Project number: 2016-003
Project Status:
Budget expenditure: $454,390.00
Principal Investigator: Mike A. Steer
Organisation: SARDI Food Safety and Innovation
Project start/end date: 30 Jun 2016 - 29 Jun 2019


Additional management action is needed to ensure that the King George Whiting stocks of Spencer Gulf and Gulf St. Vincent/Kangaroo Island regions return to a sustainable status and to manage recreational catches within the allocated catch shares in the Management Plan for the South Australian Marine Scalefish Fishery. Although spawning spatial closures have been identified as a management option for the fishery, the relative benefit of their proposed locations (i.e. Corny Point and Tapley Shoal) in protecting spawning productivity is unknown. Similarly it is not understood how key spawning grounds south of the gulf support the regional stocks. There is, therefore, a fundamental need to characterise these spawning aggregations from an ecological, economic and social perspective to ensure that they are designed and implemented appropriately.

The current ‘transitional-depleting’ status assigned to the gulf stocks is predominantly based on commercial catch and effort data integrated with limited information from the recreational and charter boat sectors.

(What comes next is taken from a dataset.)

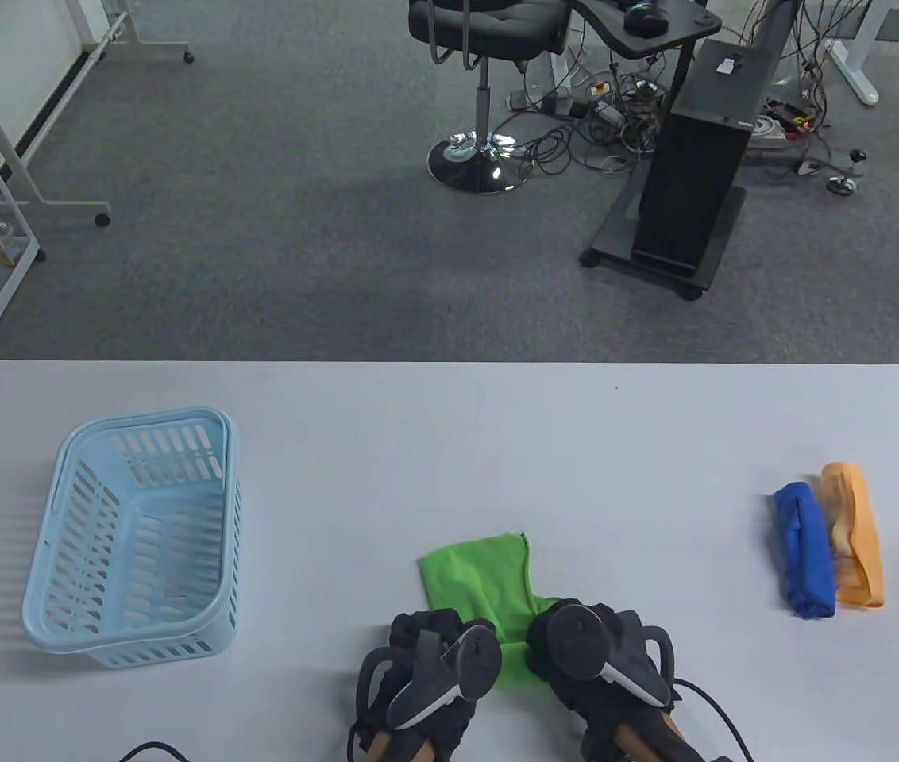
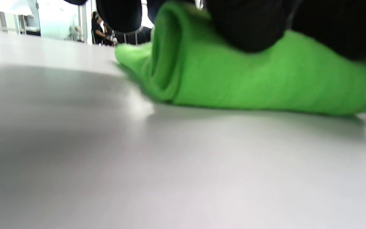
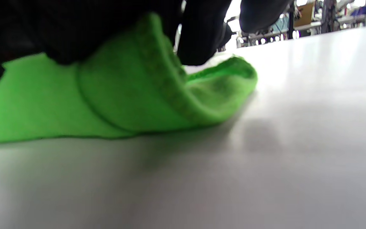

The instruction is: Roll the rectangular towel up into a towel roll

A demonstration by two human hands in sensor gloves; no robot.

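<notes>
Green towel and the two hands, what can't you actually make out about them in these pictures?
- Table view: the rolled near end of the green towel lies under the left hand and right hand; their trackers hide the fingers.
- Left wrist view: the fingers are cut off by the top edge, so the grip is unclear.
- Right wrist view: blurred; the number of turns in the roll cannot be counted.
- How tight the roll is: not visible.
</notes>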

Given the recent changes in the fishing fleet dynamics which includes an increase in the allocation of catch by the recreational sector (by ~ 10%) (see Giri & Hall, 2015) and the increased pressure on spawning fish, there is a need to develop a fishery-independent means of assessing biomass to enhance future assessments of stock status.

Given the multi-sectorial use of the resource and South Australia’s government commitment in maintaining quality recreational fishing opportunities; ensuring the continued supply of commercially harvested premium seafood; and to uphold allocated shares among the sectors, there is a need to develop and foster a representative steering committee that is committed to achieving the objectives, outcomes, adoption and extension of this project.


1. To determine key King George Whiting spawning areas through the southern gulf systems of South Australia.
2. To quantify links between larval source and sink populations.
3. To develop a fishery-independent technique that provides the most accurate estimate of spawning biomass (i.e. daily egg production method) for King George Whiting and integrates with the on-going assessment and management of the resource.
4. To evaluate the potential benefits of strategic management options to protect the spawning stock and ensure the sustainable harvest of King George Whiting.

Final report

ISBN: 978-1-876007-28-7
Authors: M.J. Drew T. Rogers M.J. Doubell J. Charles A. Oxley R. McGarvey J. Smart S. Catalano A. Redondo Rodriguez A.J. Fowler D. Matthews M.A. Steer
Final Report • 2020-08-13 • 3.79 MB


This study investigated the spawning dynamics of King George Whiting (Sillaginodes punctatus) in South Australia’s southern gulfs and Investigator Strait. King George Whiting is one of the most valuable and iconic coastal finfish species of southern Australia. In South Australia’s Marine Scalefish Fishery, it is considered a ‘primary’ species, attracts the highest finfish price per unit weight for commercial fishers, and is highly sought after by the recreational and charter boat sectors. This study applied a modified daily egg production method (DEPM) to develop a fishery-independent method to estimate King George Whiting biomass to supplement and underpin the future fishery-dependent estimates of stock.